Currently, I am using ODDT to do that (https://oddt.readthedocs.io/en/latest/rst/oddt.html#module-oddt.interactions
). The problem with this approach is that ODDT requires PDB files (which are then transformed into RDkit/pybel objects) meaning that one has to convert each frame into a PDB before moving into processing which is slow and bad practice. The idea behind it is that you provide the receptor and the ligand and it returns a list of descriptors such as donor atom, acceptor atom, atom types, etc.
One could feed the trajectory into the new RDKit wrapper and use ODTT in the loop to get the data. This implies that the wrapper must be able to take in the protein atoms and transform them appropriately into an RDKit object. Is that something that is envisaged because it would be of great use to a lot of people? Such functionality would also allow us to hardcode more complex rules and study/ measure less popular/ frequent interactions that are not captured by ODDT such as anion-pi interactions but are also important in protein-ligand binding. It would also combine extremely well with Native contacts analysis https://www.mdanalysis.org/docs/documentation_pages/analysis/contacts.html
.
Many thanks,
Harold
Thanks for doing this work! This is really exciting from Open Force Field's perspective. We've also been struggling to perceive bond orders from elements+connectivity (and to know when we can or can't safely guess), so the careful writeups and test cases in this project have been particularly cool to see :-)
@haroldgrosjean please have a look at https://www.mdanalysis.org/2020/08/29/gsoc-report-cbouy/#demo — it sounds to me that this will cover your use case. Note that not everything is working yet because not all of @cbouy 's PRs are merged yet but it will come.
@cbouy might be able to say more — the MDA/RDKit project has really made big leaps since you posted your comment in July (sorry for the long silence).
EDIT: Also have a look at @cbouy 's blog, especially https://cedric.bouysset.net/blog/2020/08/07/rdkit-interoperability
Hi Harold,
I think this would be a good question for the mailing list.

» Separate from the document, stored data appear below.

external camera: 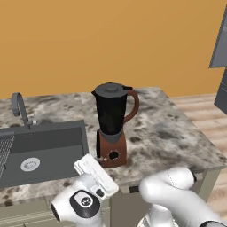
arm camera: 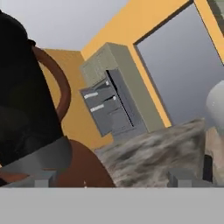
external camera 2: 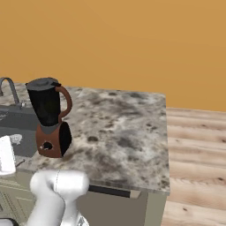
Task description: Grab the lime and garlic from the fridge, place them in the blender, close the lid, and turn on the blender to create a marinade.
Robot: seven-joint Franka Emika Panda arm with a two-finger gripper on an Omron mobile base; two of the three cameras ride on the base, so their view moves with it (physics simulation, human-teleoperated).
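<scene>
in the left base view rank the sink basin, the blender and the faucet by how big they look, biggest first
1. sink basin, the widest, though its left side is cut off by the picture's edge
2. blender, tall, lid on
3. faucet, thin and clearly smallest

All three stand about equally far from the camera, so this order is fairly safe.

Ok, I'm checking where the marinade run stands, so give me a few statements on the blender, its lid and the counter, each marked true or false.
1. The round dark grey lid sits on the black see-through blender jar. True.
2. The blender stands inside the grey sink basin. False: it stands on the speckled stone counter, beside the sink.
3. The jar's curved brown handle points away from the sink. True.
4. The blender lies tipped on its side. False: it stands upright on its reddish-brown base.
</scene>
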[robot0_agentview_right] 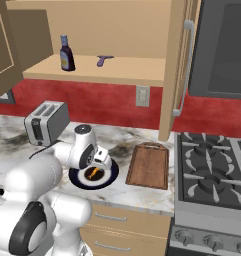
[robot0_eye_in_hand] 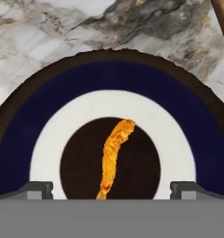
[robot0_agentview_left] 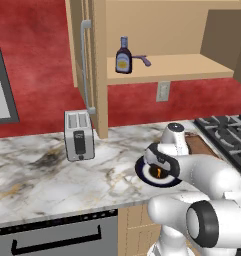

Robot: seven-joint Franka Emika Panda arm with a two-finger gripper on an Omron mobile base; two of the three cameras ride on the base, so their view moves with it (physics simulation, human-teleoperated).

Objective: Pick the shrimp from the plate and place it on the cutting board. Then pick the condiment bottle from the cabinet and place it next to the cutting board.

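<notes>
The plate (robot0_eye_in_hand: 113, 76), with a navy rim, a white ring and a dark centre, lies on the marble counter. The orange shrimp (robot0_eye_in_hand: 114, 155) rests in its centre. My gripper (robot0_eye_in_hand: 112, 190) is open and points down at the plate from close above, a fingertip (robot0_eye_in_hand: 39, 189) on either side of the shrimp, touching nothing. Beside the plate (robot0_agentview_right: 77, 179) lies the reddish-brown cutting board (robot0_agentview_right: 148, 166). The condiment bottle (robot0_agentview_right: 67, 54) stands upright on the shelf of the open cabinet (robot0_agentview_right: 117, 70). From the left base view the same bottle (robot0_agentview_left: 123, 56) is seen at the shelf's left end.
A purple utensil (robot0_agentview_right: 104, 60) lies on the shelf near the bottle. A toaster (robot0_agentview_right: 46, 122) stands on the counter left of the plate. A gas stove (robot0_agentview_right: 212, 170) borders the board on the right. The cabinet door with its grey bar handle (robot0_agentview_right: 184, 70) hangs open above the board.
</notes>
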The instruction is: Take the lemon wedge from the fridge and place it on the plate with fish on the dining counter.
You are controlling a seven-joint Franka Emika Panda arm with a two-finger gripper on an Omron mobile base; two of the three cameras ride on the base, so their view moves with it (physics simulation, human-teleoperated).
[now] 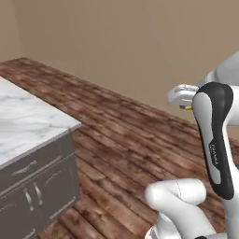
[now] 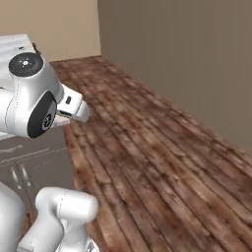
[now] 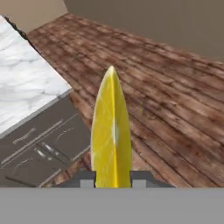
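The fingers [image 3: 113,178] are closed on the lemon wedge [image 3: 111,131], one at each side of its base, so the wedge stands between them with its point reaching away from the hand; that pinch looks meant to keep it from slipping during travel. Below and to one side of the fingers lies a marble bench [image 3: 26,94] over grey cabinets [image 3: 41,148], its corner just short of the wedge. Beyond the tip stretches wooden floor [image 3: 175,87], then a bare wall [image 3: 175,22]. Judging by this, the carry toward the plate is under way, with no plate ahead yet.
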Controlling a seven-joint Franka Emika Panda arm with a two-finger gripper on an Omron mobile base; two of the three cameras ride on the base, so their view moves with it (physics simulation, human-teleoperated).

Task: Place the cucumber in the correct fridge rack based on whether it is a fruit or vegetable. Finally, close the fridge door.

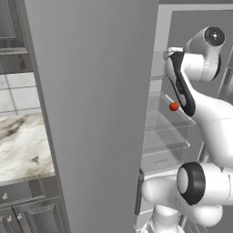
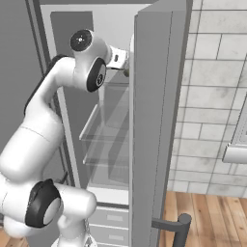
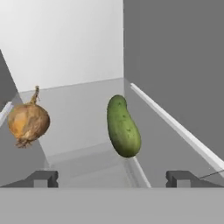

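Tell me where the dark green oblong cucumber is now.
In the hand view, the dark green oblong cucumber lies on the fridge shelf, beyond the fingertips, right of the brown onion.

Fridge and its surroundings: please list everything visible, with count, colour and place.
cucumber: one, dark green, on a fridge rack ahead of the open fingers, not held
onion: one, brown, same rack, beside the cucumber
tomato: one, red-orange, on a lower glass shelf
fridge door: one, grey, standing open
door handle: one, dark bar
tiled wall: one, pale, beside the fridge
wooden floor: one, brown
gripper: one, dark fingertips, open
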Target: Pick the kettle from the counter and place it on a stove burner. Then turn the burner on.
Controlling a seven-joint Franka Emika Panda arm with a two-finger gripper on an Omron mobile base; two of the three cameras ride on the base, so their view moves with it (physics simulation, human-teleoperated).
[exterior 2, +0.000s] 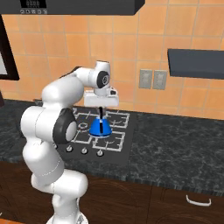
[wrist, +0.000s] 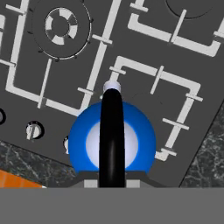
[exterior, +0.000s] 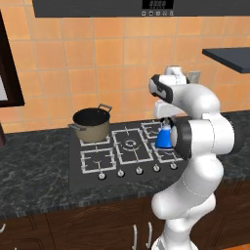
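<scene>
The small bright-blue kettle [exterior: 164, 138] [exterior 2: 99, 128] [wrist: 135, 140] hangs by its thin black upright handle [wrist: 112, 131] from my gripper [exterior: 166, 120] [exterior 2: 101, 110], which is shut on that handle. It is over the right side of the dark-grey stove [exterior: 93, 179] [exterior 2: 119, 154], near the front right burner [exterior: 169, 156] [exterior 2: 110, 141] [wrist: 189, 103]. In the hand view the blue dome covers the burner's near corner and part of the stove's front edge. I cannot tell whether the kettle's base touches the grate.
A dark olive two-handled pot [exterior: 92, 124] stands on the back left grate. Silver knobs [exterior: 138, 170] [exterior 2: 83, 151] [wrist: 33, 130] line the stove's front edge. The black marbled counter [exterior: 34, 171] [exterior 2: 175, 140] runs on both sides, and a dark shelf [exterior 2: 197, 63] juts out at upper right.
</scene>
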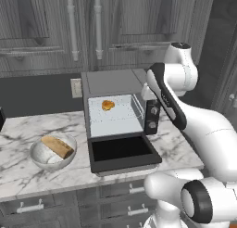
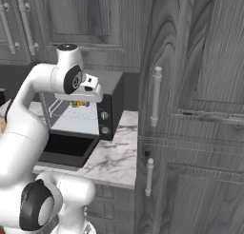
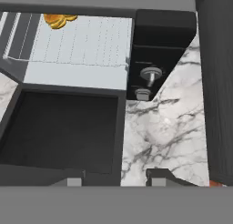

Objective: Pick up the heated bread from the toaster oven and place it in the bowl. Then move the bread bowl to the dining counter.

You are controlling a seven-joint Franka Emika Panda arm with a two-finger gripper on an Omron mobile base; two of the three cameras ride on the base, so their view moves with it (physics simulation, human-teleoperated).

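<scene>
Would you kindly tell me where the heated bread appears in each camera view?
Left base view: heated bread at centre, back of the toaster oven rack.
Right base view: upper left, partly behind the arm.
Hand view: top left.
Shared landmark: the open black oven door.

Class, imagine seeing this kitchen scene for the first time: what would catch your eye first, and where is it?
The toaster oven stands open on the marble worktop, its black door dropped flat. The small golden heated bread sits far back on its rack. Left of the oven, the bowl holds a tan baguette-like piece.
</scene>
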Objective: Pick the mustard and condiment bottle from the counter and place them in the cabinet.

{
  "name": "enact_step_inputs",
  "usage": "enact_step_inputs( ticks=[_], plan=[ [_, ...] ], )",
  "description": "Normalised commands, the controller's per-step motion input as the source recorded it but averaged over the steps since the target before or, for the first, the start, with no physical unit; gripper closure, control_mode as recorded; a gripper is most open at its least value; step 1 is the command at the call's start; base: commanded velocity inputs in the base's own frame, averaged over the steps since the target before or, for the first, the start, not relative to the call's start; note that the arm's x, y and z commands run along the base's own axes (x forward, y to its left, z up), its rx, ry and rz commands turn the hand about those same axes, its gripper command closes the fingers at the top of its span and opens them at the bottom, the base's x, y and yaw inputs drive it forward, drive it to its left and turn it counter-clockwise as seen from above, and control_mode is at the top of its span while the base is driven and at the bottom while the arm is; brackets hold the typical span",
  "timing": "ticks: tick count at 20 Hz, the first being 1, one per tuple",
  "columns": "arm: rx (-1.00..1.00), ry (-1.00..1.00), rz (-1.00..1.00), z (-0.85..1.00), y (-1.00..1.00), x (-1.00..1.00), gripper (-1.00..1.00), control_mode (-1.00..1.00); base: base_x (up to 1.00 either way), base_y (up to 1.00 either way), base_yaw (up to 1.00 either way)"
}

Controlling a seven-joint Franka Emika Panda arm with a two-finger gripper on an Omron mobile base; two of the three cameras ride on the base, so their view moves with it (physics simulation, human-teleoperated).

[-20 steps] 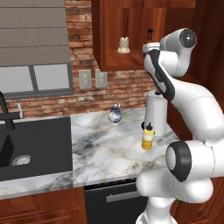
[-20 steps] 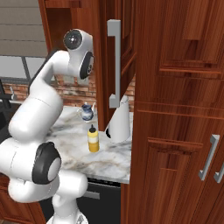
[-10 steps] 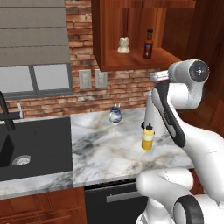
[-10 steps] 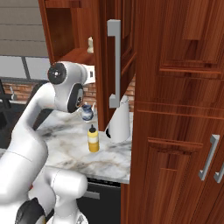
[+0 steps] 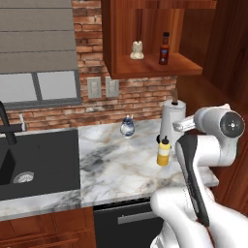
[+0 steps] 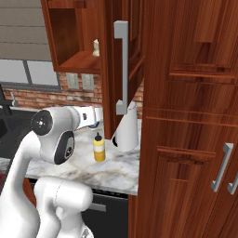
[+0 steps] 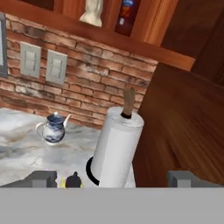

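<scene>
Mustard (image 5: 163,154): yellow body, dark cap. Condiment bottle (image 5: 164,49): dark red-brown w/ red label, black cap. Worktop (image 5: 121,169): white marble, grey veins. Cabinet (image 5: 145,43): reddish-brown wood. Sink (image 5: 34,164): black. Paper-towel roll (image 7: 116,148): white, brown post. Teapot (image 7: 53,129): white w/ blue pattern. Wall (image 7: 87,83): red brick.

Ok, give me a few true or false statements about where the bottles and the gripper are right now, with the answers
1. The condiment bottle stands on the cabinet shelf. True.
2. The mustard is in the cabinet too. False: it stands on the counter, in front of the paper-towel roll.
3. The gripper is open and holds nothing. True.
4. The small blue-and-white teapot sits in the sink. False: it is on the counter near the brick wall.
</scene>
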Motion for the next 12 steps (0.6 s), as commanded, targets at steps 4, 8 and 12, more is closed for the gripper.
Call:
enact_step_inputs(
  ticks=[4, 8, 12],
  plan=[
    [0.02, 0.07, 0.05, -0.69, 0.04, -0.63, -1.00, -1.00, 0.00, 0.00, 0.00],
    [0.15, 0.00, 0.04, -0.49, 0.01, -0.25, -1.00, -1.00, 0.00, 0.00, 0.00],
    [0.14, 0.06, 0.04, -0.39, 0.07, -0.06, -1.00, -1.00, 0.00, 0.00, 0.00]
  ],
)
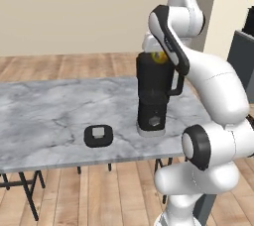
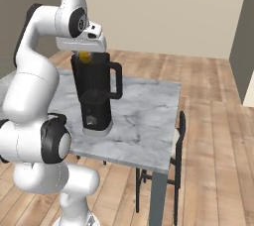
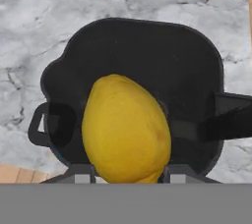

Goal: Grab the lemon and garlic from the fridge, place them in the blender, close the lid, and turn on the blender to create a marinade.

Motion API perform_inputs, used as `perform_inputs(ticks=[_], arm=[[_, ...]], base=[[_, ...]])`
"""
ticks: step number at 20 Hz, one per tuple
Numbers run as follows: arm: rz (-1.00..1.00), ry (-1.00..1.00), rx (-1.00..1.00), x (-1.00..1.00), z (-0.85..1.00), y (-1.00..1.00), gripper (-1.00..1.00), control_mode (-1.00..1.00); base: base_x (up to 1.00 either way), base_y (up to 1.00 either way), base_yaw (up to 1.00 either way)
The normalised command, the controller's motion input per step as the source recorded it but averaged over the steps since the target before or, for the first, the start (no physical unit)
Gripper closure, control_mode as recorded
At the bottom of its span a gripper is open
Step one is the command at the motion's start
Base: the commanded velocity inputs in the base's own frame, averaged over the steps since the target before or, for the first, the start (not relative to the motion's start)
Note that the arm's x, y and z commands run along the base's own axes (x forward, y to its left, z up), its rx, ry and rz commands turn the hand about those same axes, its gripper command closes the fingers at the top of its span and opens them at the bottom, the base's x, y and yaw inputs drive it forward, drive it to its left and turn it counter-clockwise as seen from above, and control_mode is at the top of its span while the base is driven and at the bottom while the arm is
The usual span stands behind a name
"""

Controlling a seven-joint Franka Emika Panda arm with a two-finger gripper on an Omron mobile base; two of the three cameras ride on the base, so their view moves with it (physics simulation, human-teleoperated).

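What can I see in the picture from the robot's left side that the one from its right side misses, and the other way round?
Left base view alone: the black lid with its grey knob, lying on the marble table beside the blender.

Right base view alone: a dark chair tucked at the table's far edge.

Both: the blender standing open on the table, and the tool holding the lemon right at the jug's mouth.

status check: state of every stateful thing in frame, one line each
lemon: held in the gripper, directly above the blender's open mouth
gripper: shut on the lemon
blender: upright on the table, jug open, no lid on
lid: off, lying flat on the table beside the blender, knob up
table: carries the blender and lid
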Motion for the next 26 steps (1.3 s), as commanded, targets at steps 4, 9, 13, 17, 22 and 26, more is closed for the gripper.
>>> perform_inputs(ticks=[4,9,13,17,22,26], arm=[[0.00,0.11,0.00,0.52,-0.45,0.00,1.00,-1.00],[0.01,0.03,0.00,0.08,-0.54,0.00,1.00,-1.00],[0.02,0.00,0.00,0.00,-0.51,0.00,1.00,-1.00],[0.00,0.01,-0.01,0.00,-0.28,0.00,-1.00,-1.00],[0.00,0.00,0.00,0.00,-0.01,0.00,-1.00,-1.00],[0.00,0.00,0.00,0.00,0.00,0.00,-1.00,-1.00]], base=[[0.00,0.00,0.00],[0.00,0.00,0.00],[0.00,0.00,0.00],[0.00,0.00,0.00],[0.00,0.00,0.00],[0.00,0.00,0.00]])
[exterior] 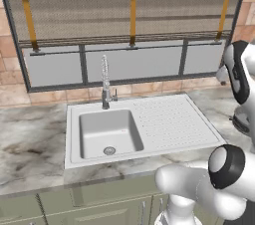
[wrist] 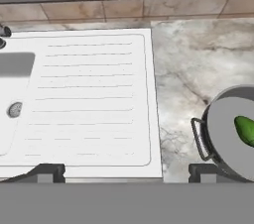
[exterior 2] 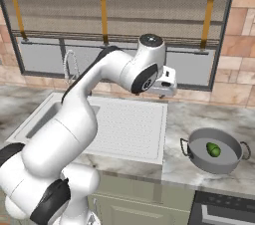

I’m not sure if SMARTS selections are already in develop. In the mean time you could check the .elements attribute of the atomgroup, which should exist when you have a rdkit molecule.
Oliver
Am 12.11.2020 um 09:30 schrieb Harold Grosjean notifications@github.com:
Hello,
I have started to use the RDKit wrapper to code my contact analysis. I was wondering if there is any way to check whether a given atom matches a smart pattern?
for example:
for atom_1 in group_1: for atom_2 in group_2: distance = distances.distance_array(atom_1.position, atom_2.position) if distance <= contact_max_dist: if atom_1 is 'smarts [F,Cl,Br,I]': #pseudocode do something #pseudocode This would considerably speed-up my code and I am sure it would be of use to other people.
Many thanks in advance.
Harold
— You are receiving this because you commented. Reply to this email directly, view it on GitHub, or unsubscribe.
I was going to answer but I'll wait for the mailing list thread so that more people can find the answer 😃 And yes, it's possible with some tweaks to your code example.
I'm not authorized to answer the discussion :( @orbeckst Should I post my answer here and you repost it on the thread, or can you authorize me to reply on the mailing list ?
Normally, you need to subscribe to the mailing list and when you reply the first time, an admin will remove the hold on your subscription (to make sure you aren't a spammer). However, I added you directly to https://groups.google.com/g/mdnalysis-discussion with your b...@gmail
address. Please try again.
is the issue still open
This is mostly an idea for a GSOC project. There's a bunch of cool stuff in rdkit which isn't even close to being in MDA (and vice versa) so rather than reinvent wheels, it would be cool to do:
and
Which would expand upon the converters idea that @lilyminium has got rolling with parmed.
The data structures are going to be very different, and rdkit is quite picky about what it lets you load, but it would be cool to get something going.